# Road sign query



## The slow walkers (Nov 10, 2015)

Looking through the photos from our last trip out to Spain, we came across this one.

Now, we're both pretty sure what it means but were wondering if anyone has actually seen anything like the animal in Spain because we haven't.

To us, it's known as cowdog.


----------



## Pazcat (Mar 24, 2010)

Oddly it's for "Caution, Domestic Animals".


----------



## baldilocks (Mar 7, 2010)

Pazcat said:


> Oddly it's for "Caution, Domestic Animals".


and the wild animals one is a leaping deer.


----------



## jimenato (Nov 21, 2009)

It's a tractor.


----------



## Pesky Wesky (May 10, 2009)

The slow walkers said:


> Looking through the photos from our last trip out to Spain, we came across this one.
> 
> Now, we're both pretty sure what it means but were wondering if anyone has actually seen anything like the animal in Spain because we haven't.
> 
> ...


It loks like a cow.
Probably because it is a cow


----------



## The slow walkers (Nov 10, 2015)

Pesky Wesky said:


> It loks like a cow.
> Probably because it is a cow


Granted, it looks like a cow, for the most part, except the horns look more like ears and cows ears are mainly more on the side. It's like two panto animal suits got mixed up.


----------



## Pesky Wesky (May 10, 2009)

The slow walkers said:


> Granted, it looks like a cow, for the most part, except the horns look more like ears and cows ears are mainly more on the side. It's like two panto animal suits got mixed up.


Hmmm.
Have you considered the idea that perhaps road signs are not usually considered worthy of a detailed analysis over say, 2,5 seconds


----------



## Jumar (Mar 14, 2012)

There's one of these signs in a mountain village near us. There are no cows within many kilometres but it's there to warn of goats!


----------



## agudbuk (Dec 13, 2015)

Surprised it's not been used for target practice. 
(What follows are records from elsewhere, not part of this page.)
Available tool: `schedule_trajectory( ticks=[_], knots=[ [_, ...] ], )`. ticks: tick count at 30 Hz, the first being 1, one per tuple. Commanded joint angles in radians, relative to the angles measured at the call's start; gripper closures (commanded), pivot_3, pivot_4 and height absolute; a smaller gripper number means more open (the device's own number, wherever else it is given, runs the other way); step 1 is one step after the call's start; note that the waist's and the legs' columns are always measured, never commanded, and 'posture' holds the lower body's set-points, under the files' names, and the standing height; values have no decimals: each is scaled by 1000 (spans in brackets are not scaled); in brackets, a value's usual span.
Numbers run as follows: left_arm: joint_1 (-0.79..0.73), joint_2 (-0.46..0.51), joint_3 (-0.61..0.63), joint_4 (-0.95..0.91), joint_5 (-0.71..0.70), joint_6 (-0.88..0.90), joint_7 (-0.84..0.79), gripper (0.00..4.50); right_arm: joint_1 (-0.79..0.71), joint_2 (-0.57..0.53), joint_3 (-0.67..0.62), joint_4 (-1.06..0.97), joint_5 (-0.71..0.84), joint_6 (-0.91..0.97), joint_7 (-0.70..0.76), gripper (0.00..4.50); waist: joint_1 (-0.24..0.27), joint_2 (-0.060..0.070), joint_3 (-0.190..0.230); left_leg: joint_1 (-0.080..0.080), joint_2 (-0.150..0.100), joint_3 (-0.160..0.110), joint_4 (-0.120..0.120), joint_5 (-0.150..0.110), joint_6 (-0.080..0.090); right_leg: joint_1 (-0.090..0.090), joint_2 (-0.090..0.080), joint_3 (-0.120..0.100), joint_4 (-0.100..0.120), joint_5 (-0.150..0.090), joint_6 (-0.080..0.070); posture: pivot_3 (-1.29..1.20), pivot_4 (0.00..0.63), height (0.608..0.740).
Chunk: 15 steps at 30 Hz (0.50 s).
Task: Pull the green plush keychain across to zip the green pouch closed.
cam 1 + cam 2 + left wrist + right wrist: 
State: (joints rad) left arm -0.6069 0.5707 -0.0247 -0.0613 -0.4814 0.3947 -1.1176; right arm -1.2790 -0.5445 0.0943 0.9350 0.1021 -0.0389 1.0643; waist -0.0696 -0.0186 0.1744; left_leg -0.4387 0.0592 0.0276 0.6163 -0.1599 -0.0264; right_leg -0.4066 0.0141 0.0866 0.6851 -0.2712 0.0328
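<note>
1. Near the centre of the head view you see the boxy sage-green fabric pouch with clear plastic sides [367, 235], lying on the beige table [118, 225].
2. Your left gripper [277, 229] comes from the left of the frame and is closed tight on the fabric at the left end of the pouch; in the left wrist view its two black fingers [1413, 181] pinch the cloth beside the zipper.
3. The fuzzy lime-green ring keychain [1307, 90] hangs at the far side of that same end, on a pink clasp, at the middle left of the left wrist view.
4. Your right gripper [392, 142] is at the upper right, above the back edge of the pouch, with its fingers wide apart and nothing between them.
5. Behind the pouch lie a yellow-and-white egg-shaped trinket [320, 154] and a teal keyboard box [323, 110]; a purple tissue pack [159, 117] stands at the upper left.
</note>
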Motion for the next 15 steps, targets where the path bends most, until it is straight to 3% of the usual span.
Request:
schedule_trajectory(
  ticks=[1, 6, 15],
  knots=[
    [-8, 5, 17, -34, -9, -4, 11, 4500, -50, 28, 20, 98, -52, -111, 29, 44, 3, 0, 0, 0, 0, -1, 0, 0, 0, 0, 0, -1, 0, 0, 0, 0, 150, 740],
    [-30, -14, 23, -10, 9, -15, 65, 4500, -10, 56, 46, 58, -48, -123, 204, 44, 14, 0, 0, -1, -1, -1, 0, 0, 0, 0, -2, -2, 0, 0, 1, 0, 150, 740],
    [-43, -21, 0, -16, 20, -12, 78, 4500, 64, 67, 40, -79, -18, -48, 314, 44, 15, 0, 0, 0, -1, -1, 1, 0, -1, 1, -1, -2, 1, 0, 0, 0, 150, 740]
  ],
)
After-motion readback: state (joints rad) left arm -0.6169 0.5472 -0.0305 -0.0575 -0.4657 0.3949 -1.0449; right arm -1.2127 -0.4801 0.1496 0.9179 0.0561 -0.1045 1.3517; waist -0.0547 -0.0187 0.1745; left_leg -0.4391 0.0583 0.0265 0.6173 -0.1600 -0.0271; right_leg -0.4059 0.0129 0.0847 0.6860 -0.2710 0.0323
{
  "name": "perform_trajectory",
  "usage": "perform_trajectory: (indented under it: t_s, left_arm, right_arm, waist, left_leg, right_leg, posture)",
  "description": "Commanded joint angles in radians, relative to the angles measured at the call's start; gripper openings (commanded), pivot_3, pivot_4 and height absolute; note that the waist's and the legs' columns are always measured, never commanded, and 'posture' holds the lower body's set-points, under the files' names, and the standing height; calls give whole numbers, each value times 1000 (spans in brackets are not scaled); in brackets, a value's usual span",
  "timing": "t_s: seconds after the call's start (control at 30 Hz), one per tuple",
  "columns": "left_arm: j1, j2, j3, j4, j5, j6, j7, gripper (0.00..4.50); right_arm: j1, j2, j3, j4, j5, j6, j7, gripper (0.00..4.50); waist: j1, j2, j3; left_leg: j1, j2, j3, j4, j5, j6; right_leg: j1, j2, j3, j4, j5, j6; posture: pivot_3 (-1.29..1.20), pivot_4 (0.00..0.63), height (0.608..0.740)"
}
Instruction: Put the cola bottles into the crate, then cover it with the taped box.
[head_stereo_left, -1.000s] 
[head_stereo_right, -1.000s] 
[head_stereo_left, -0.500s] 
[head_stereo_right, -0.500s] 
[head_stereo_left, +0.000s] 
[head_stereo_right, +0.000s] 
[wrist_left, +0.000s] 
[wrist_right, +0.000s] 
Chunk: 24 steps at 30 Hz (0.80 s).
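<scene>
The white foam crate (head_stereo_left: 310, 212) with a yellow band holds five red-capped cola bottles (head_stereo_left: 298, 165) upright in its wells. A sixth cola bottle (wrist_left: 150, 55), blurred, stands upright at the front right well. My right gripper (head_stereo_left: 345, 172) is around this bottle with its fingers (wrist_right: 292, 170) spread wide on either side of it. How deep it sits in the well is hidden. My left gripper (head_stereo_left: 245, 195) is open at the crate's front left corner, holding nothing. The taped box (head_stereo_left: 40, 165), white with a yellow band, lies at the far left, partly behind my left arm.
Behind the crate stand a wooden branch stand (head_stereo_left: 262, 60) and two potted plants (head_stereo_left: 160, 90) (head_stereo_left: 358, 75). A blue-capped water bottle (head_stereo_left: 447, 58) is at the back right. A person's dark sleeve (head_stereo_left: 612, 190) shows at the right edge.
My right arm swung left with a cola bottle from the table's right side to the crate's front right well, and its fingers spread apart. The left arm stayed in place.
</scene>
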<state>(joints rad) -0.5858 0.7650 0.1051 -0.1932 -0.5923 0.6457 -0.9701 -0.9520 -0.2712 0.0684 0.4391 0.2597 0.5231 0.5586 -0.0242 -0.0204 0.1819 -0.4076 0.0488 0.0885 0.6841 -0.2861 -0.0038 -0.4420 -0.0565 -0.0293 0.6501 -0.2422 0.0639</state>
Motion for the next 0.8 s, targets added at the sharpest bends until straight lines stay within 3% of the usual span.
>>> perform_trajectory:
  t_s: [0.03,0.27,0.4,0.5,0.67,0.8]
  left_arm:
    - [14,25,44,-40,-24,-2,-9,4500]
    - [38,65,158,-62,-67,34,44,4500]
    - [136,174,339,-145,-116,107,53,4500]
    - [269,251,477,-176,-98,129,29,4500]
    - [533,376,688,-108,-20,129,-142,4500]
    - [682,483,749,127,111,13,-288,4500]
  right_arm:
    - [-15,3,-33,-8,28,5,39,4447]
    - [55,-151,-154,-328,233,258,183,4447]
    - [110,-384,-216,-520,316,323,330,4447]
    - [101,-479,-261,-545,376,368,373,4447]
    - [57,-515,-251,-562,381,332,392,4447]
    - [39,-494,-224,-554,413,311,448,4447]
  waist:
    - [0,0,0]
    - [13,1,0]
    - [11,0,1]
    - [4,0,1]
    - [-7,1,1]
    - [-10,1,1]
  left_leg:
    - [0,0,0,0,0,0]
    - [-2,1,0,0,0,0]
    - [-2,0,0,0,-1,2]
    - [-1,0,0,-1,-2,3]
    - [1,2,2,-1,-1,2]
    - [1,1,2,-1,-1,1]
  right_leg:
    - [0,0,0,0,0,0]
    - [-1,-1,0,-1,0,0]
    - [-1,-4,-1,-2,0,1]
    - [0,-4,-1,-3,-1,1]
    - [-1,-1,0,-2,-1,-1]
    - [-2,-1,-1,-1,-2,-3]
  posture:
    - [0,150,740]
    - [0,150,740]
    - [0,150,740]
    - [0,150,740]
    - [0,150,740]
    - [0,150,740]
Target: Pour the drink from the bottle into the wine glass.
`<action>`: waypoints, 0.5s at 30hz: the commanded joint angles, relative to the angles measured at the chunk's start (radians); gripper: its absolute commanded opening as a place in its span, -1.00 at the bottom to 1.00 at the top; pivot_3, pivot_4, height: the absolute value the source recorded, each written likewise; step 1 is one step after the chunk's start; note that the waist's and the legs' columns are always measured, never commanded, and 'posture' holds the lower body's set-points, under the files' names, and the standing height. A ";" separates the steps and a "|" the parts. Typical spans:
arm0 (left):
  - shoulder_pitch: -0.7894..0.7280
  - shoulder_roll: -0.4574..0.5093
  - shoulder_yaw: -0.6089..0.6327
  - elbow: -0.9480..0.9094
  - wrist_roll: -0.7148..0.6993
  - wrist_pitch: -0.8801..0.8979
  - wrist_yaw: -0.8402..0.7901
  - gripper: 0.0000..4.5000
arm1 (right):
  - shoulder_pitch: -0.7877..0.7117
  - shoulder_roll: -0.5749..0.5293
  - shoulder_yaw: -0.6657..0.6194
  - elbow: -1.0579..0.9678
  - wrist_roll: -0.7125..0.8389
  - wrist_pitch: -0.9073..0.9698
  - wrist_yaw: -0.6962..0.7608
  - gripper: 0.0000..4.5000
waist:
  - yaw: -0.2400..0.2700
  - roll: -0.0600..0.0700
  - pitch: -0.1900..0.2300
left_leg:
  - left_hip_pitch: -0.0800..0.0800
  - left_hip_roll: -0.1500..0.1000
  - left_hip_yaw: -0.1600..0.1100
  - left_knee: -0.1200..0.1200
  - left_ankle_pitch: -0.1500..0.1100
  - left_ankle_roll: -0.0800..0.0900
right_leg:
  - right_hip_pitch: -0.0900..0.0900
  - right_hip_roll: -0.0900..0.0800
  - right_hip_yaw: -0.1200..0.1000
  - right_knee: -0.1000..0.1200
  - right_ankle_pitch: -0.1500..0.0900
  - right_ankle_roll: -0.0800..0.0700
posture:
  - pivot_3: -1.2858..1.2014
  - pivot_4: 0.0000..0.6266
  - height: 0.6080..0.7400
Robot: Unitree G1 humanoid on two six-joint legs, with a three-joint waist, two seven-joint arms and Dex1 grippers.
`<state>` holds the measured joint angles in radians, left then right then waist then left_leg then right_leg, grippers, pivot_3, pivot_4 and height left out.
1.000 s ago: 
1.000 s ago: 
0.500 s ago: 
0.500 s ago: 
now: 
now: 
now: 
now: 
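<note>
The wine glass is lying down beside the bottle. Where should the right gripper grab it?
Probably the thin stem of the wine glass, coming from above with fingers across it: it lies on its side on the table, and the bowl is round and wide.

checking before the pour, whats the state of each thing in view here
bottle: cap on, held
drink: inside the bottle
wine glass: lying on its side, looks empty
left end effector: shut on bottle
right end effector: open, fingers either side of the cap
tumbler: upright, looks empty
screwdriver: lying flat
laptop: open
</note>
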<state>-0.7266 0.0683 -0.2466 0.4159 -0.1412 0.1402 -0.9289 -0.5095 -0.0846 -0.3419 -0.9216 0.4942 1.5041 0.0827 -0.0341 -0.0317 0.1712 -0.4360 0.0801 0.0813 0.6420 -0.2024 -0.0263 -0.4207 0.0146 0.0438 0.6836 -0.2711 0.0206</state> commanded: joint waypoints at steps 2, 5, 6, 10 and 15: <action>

Sent from my Grand using Tapatalk


----------



## baldilocks (Mar 7, 2010)

I thought it was an advertising sign for Osborne sherry.


----------



## gus-lopez (Jan 4, 2010)

Jumar said:


> There's one of these signs in a mountain village near us. There are no cows within many kilometres but it's there to warn of goats!


every time I pass the prancing deer ones It goes through my mind that they haven't been around here for years.


----------



## baldilocks (Mar 7, 2010)

gus-lopez said:


> every time I pass the prancing deer ones It goes through my mind that they haven't been around here for years.


I smile at the ones which have a couple of arrows and 5km below them - that's pretty high for a deer to jump!


----------



## Alcalaina (Aug 6, 2010)

We get this a lot, but there is no cowdog roadsign to warn us. Is the curved object on the sign one of their horns, maybe?


----------